Question 224547
Find an equation of the line containing the given pair of points. (4,2), (12,6)


Step 1.  We will put the equation of the line in slope-intercept form given as y=mx+b where m is the slope and b is the y-intercept when x=0 or at point (0,b).


Step 2.  The slope of the line m is given as


{{{ m=(y2-y1)/(x2-x1)}}}


where for our example is x1=4, y1=2, x2=12 and y2=6 (think of {{{slope=rise/run}}}).  You can choose the points the other way around but be consistent with the x and y coordinates.  You will get the same result.

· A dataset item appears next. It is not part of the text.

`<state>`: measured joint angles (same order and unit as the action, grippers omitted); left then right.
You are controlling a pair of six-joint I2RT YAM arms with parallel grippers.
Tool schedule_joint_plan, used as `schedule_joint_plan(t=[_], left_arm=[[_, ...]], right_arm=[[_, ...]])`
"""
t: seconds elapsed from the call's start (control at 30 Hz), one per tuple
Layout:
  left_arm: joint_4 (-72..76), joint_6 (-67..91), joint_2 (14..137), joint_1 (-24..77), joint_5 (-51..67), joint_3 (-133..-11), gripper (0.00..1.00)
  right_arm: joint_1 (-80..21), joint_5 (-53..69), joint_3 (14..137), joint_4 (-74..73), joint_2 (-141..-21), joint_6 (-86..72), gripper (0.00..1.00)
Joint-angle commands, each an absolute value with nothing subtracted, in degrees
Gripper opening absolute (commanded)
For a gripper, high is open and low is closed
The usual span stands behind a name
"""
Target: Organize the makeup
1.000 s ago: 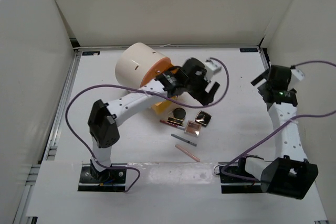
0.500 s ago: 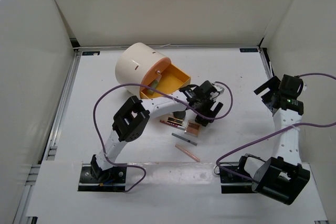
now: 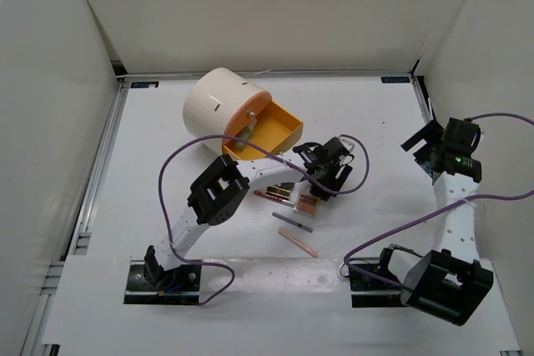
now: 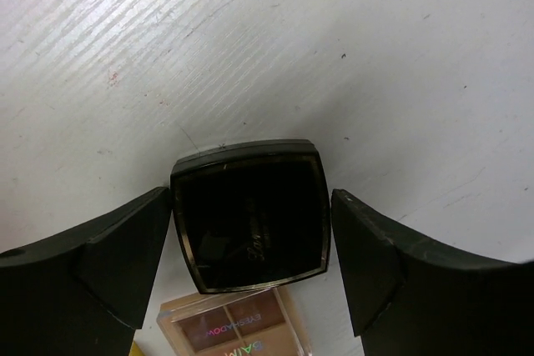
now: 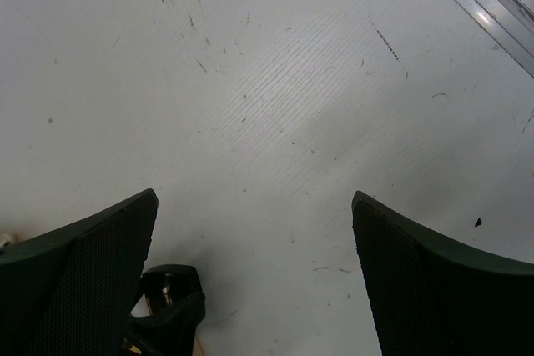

Step 3.  Substituting the above values in the slope equation gives


{{{m=(6-2)/(12-4)}}}


{{{m=4/8=1/2}}}


Step 4.  The slope is calculated as {{{1/2}}} or {{{m=1/2}}}


Step 5.  Now use the slope equation of Step 2 and choose one of the given points.  I'll choose point (4,2).   Letting y=y2 and x=x2 and substituting {{{m=1/2}}} in the slope equation given as,


{{{ m=(y2-y1)/(x2-x1)}}}



{{{ 1/2=(y-2)/(x-4)}}}


Step 6.  Multiply both sides of equation by x-4 to get rid of denomination found on the right side of the equation



{{{ (x-4)/2=(x-4)(y-2)/(x-4)}}}



{{{ (x-4)/2=y-2}}}



Step 7.  Now simplify and put the above equation into slope-intercept form.


{{{x/2-4/2=y-2}}}


{{{x/2-2=y-2}}}


Add 2 from both sides of the equation


{{{x/2-2+2=y-2+2}}}


{{{x/2=y}}}


{{{y=x/2}}}   This is in slope-intercept form where the slope m=1/2 and y-intercept b=0


Step 8.  See if the other point (12,6) or x=12 and y=6 satisfies this equation


{{{y=x/2}}}


{{{6=12/2}}}


{{{6=6}}}  So the point (12,6) satisfies the equation and is on the line.  In other words, you can use the other point to check your work.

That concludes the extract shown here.